Dayan as Tragedy, Bibi as farce

By Gershom Gorenberg

December 3, 2008

Haaretz

When Benjamin Netanyahu speaks about "economic peace," his new, brilliant diplomatic platform, which will postpone any diplomatic moves far into the unforeseeable future, I see his face shrink, his chin sharpen, a patch cover his eye. Moshe Dayan is speaking, just as he spoke in a cabinet meeting 40 years ago, in early December 1968. 

The Eshkol government met then to discuss Dayan's proposal for a policy on the occupied territories. Dayan's plan had three pillars: large-scale settlement on the West Bank mountain ridge, permanent Israeli rule of the territories without Israeli citizenship for the Arab residents, and economic integration of the territories with Israel. Arabs would work in Israel, Hebron would get its electricity from the Israeli grid, and Israel would raise the standard of living of the residents of the territories. As a result, Dayan argued, they would become dependent on Israel, maybe even grateful to it. 

The official cabinet minutes are still classified, but a partial record from a reliable source exists. Dayan's words reveal his worldview with shocking clarity. "We want to keep this population calm. Let them work, let them study," he said - and then added that when he visited the one-time German colony of Togo in Africa, "I was impressed by the memories they still have of German rule before World War I. [The Germans] left orchards and culture." 

Straightforwardly, Dayan sought to establish a colonial regime, supposedly benevolent. Israel would rule; the natives would work, study and be happy with their lot. For Dayan, the independence of his own people was a necessity of life, like food or air. But his proposal treated the Palestinians practically as different species: They would be satisfied with economic improvements and wouldn't seek political expression as individuals or a collective. 

In that debate and in others, the cabinet rejected Dayan's proposals. His dedicated opponent, finance minister Pinchas Sapir, warned during a later discussion in the Labor Party that the arrangement proposed by Dayan would put Israel in a class with "countries whose names I don't even want to say in the same breath." 

Yet Dayan and others who came after him managed to carry out his intent to a large degree. The Palestinians became laborers in Israel. Their material standard of living rose. Settlements were established on the mountain ridge, breaking the territorial contiguity of the Arab population, as Dayan wanted. 

And like the fatal conceit that Egypt would never attack Israel, the conceit that the Palestinians would remain calm eventually collapsed.
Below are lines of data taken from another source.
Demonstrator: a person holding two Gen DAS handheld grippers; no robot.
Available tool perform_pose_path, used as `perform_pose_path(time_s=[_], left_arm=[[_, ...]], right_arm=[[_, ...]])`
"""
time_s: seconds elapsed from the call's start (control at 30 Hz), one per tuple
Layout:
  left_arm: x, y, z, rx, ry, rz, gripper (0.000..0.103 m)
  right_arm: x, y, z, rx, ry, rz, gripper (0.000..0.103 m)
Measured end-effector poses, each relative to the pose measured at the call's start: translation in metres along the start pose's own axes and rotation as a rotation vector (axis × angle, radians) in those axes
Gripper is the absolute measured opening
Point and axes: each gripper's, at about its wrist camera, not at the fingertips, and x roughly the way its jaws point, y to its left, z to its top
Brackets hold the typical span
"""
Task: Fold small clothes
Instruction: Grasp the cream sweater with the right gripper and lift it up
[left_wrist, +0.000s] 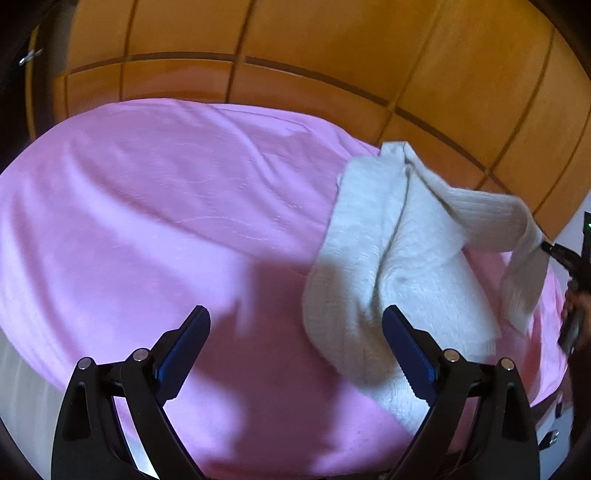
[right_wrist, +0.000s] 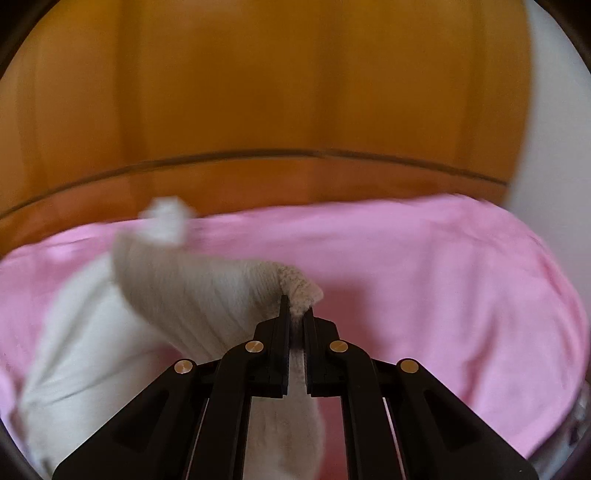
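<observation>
A small white knitted garment (left_wrist: 373, 258) lies on a pink cloth (left_wrist: 147, 206) at the right of the left wrist view. One ribbed part of it is lifted off to the right. My left gripper (left_wrist: 295, 328) is open and empty, just above the pink cloth, its right finger (left_wrist: 402, 343) beside the garment's near edge. My right gripper (right_wrist: 297, 314) is shut on the ribbed edge of the white garment (right_wrist: 207, 291) and holds it up above the cloth (right_wrist: 443, 280). It also shows at the right edge of the left wrist view (left_wrist: 554, 251).
A wooden panelled wall or headboard (left_wrist: 332, 55) stands behind the pink-covered surface. A white wall (right_wrist: 546, 129) shows at the right. The pink cloth's edge drops off at the near left (left_wrist: 22, 369).
</observation>
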Motion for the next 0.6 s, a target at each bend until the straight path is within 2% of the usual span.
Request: perform_pose_path(time_s=[0.13,0.17,0.23,0.3,0.33,0.37,0.4,0.43,0.47,0.5,0.53,0.6], left_arm=[[0.027,-0.007,0.006,0.011,0.092,-0.017,0.079],[0.035,-0.008,0.006,0.009,0.126,-0.033,0.076],[0.047,-0.012,0.003,0.013,0.179,-0.045,0.049],[0.062,-0.019,0.0,0.037,0.231,-0.072,0.033],[0.065,-0.02,-0.001,0.044,0.234,-0.064,0.018],[0.068,-0.022,-0.001,0.049,0.237,-0.067,0.011],[0.067,-0.022,0.002,0.042,0.234,-0.077,0.01],[0.066,-0.022,0.007,0.041,0.225,-0.079,0.01],[0.061,-0.018,0.017,0.046,0.2,-0.061,0.009],[0.057,-0.013,0.027,0.05,0.175,-0.038,0.009],[0.052,-0.006,0.039,0.053,0.146,-0.007,0.009],[0.041,0.016,0.076,0.042,0.072,0.073,0.009]], right_arm=[[0.057,-0.05,0.003,0.064,0.092,-0.151,0.005],[0.065,-0.06,0.001,0.086,0.114,-0.162,0.005],[0.089,-0.061,0.002,0.079,0.145,-0.207,0.005],[0.102,-0.056,0.002,0.042,0.149,-0.276,0.005],[0.105,-0.063,0.002,0.043,0.15,-0.297,0.005],[0.108,-0.07,0.0,0.057,0.162,-0.31,0.005],[0.109,-0.078,0.0,0.08,0.177,-0.311,0.006],[0.106,-0.084,-0.002,0.104,0.189,-0.309,0.02],[0.099,-0.089,-0.004,0.118,0.178,-0.303,0.045],[0.087,-0.091,-0.005,0.133,0.145,-0.275,0.056],[0.081,-0.093,-0.005,0.14,0.127,-0.244,0.065],[0.062,-0.088,-0.007,0.128,0.112,-0.166,0.065]])
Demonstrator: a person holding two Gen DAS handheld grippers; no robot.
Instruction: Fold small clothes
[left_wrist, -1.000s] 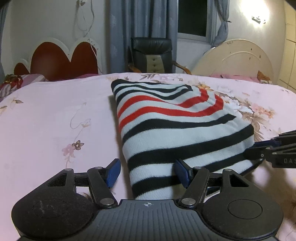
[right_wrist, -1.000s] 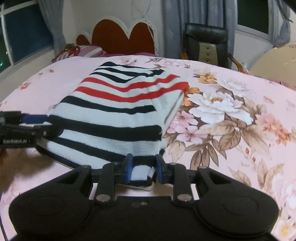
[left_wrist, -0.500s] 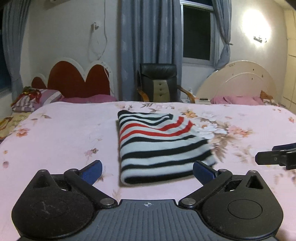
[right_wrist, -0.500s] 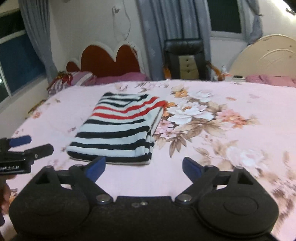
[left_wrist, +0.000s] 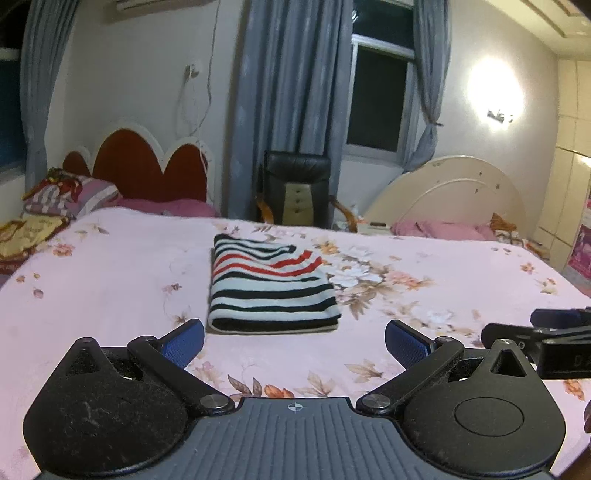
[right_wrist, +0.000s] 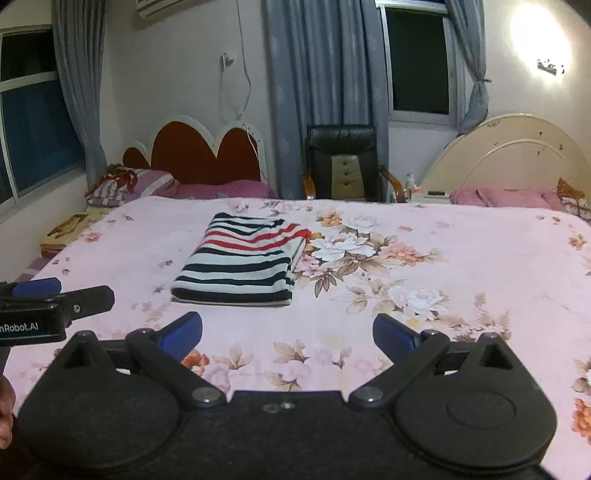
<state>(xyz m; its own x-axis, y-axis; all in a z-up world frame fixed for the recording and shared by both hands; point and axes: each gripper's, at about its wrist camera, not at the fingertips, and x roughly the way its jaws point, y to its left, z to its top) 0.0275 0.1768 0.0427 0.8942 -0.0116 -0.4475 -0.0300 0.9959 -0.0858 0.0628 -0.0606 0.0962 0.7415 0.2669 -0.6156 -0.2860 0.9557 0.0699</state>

The difference between the two was that Dayan was no longer among the living when the first intifada erupted, proving that an increase in jobs and a decrease in infant mortality do not erase the affront of living without rights, ruled by another nation. 

Though the occupation continued, Israel was forced to recognize the Palestinians as a nation and enter a diplomatic process with them. This isn't the place to analyze the impasse that this process has reached. Each side deserves a piece of the blame. Meanwhile, Israel has dug in deeper in the territories. Settlements have blossomed, and with them bypass roads, the security fence and the roadblocks - out there, in places that long ago became far away from the lives of most Israelis. 

Now comes Netanyahu, gleefully proclaiming that there's no chance of a political agreement with the Palestinians any time soon, just as Dayan declared with satisfaction in the fall of 1968 that "no peace with the king of Jordan is in sight." So, Netanyahu says, he'll seek "economic peace." The free market will flourish in the territories and the Palestinians will be able "to put food on their table." 

Netanyahu is careful not to say that we will stay forever in the territories. Economic peace, he says, will be "a corridor leading to the possibility of political peace" sometime in the future. That is, when the Palestinians enjoy the fruits of the free market, when they buy more flat-screen TVs and shares on the stock market, they'll moderate their political demands so much that they'll be able to accept what Netanyahu offers. 

Netanyahu doesn't say a word about what he'll offer. We may safely assume that while he pursues economic peace, the settlements will expand, houses will replace mobile homes in the outposts, and the probability of withdrawal will approach zero. Netanyahu is really offering the Palestinians a free-market economy within shrinking enclaves dependent on Israel's good will. 

Netanyahu's platform is a con game twice over. Palestinians will not abandon their demand for independence because of economic growth. And given the absolute lack of free movement in the territories, even a colonial economy can't grow there. The question is what will happen first: a new violent confrontation, or an international economic boycott of the sort that already defeated one of the countries that Pinchas Sapir didn't want to mention in the same breath as Israel. Still, there's a difference between Dayan and Netanyahu: Dayan didn't learn from the experience of other nations. Netanyahu wants to recycle the failure of his own nation. Perhaps that's the difference between tragedy and farce. 

Gershom Gorenberg is the author of "The Accidental Empire: Israel and the Birth of the Settlements, 1967-1977." He blogs at southjerusalem.com.